The county was home to a thriving community of artists and intellectuals, including the naturalist Alfred Russell Wallace, poet Alfred, Lord Tennyson and watercolourist Myles Birket Foster.
Spending a total of seven years living in Surrey, the south east of England provided Allingham with a wealth of artistic inspiration that would influence her work for decades.

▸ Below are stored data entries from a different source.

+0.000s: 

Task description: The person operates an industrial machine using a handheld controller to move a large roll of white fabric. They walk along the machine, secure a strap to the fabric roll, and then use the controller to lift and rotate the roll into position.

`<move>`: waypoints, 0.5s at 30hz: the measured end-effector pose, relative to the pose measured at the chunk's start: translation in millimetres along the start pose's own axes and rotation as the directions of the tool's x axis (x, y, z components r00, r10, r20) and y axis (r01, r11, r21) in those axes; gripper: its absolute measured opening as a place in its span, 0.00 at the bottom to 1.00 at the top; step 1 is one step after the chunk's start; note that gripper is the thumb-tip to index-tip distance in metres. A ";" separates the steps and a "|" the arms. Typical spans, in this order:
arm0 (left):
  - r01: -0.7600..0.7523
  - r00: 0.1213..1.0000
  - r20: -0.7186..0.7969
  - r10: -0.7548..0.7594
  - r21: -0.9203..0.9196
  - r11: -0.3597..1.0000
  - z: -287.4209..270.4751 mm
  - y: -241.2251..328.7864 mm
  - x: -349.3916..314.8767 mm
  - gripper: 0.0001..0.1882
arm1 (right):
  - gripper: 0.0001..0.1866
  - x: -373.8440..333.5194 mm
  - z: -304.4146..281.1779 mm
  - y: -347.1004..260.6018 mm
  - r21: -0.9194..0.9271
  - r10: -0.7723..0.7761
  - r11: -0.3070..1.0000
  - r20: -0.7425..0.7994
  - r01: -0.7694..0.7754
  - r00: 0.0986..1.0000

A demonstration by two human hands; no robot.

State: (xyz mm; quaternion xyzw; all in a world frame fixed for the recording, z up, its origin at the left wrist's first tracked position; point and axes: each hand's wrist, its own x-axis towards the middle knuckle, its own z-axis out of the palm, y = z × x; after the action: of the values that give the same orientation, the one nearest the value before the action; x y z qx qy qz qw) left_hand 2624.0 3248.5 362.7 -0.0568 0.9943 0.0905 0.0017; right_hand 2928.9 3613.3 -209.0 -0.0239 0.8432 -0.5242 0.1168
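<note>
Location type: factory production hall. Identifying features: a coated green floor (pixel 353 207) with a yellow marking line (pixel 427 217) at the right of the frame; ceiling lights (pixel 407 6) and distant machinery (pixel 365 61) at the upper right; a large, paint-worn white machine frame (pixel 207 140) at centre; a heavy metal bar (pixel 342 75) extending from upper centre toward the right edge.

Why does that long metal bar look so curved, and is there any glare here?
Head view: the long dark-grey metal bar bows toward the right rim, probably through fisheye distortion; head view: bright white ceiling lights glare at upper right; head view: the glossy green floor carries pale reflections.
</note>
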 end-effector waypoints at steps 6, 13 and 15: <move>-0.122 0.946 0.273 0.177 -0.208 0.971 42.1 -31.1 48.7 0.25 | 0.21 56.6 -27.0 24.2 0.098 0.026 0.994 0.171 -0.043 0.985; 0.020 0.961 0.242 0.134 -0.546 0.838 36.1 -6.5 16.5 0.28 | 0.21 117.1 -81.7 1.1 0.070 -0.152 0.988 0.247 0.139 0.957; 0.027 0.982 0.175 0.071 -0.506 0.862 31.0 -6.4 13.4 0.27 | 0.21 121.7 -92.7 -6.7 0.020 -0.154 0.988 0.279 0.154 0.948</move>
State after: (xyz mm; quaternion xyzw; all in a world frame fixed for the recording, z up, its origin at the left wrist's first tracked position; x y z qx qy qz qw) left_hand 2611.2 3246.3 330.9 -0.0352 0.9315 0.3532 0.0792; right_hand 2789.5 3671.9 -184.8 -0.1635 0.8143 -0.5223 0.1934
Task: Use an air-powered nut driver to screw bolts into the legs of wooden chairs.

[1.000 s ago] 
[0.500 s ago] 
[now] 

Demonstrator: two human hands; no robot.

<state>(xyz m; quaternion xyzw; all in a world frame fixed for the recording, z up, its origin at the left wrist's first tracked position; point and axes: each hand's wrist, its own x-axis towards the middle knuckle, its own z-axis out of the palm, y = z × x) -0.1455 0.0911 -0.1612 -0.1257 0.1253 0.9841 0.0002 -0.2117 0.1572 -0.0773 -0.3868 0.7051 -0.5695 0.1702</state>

As the boom of industrial development continued to threaten traditional rural life, Allingham's art captured unspoiled landscapes and historic cottage architecture in exquisite detail; she was passionately concerned for the preservation of the English countryside. In 1886 she became the first woman artist to be awarded a solo exhibition at the Fine Art Society entitled
Surrey Cottages. Her depictions of Shere, Witley, Haslemere and other villages across the region are included in our exhibition, Helen Allingham - on until Sunday 18 February. Many of these picturesque timber-framed cottages can still be identified today.
Work in Focus
Washing Day at Sandhills, Witley, c. 1885, watercolour. Private Collection
In the early 1880s, Allingham's watercolours transition from large-scale figurative compositions to broader landscapes animated with smaller figures. The subjects continue to be mainly female, often occupied by everyday tasks.
With the house partially obscured behind the hillside, this simple scene is transformed into a dramatic composition. The high skyline, characteristic of Allingham's work, emphasises the expansive, sweeping landscape.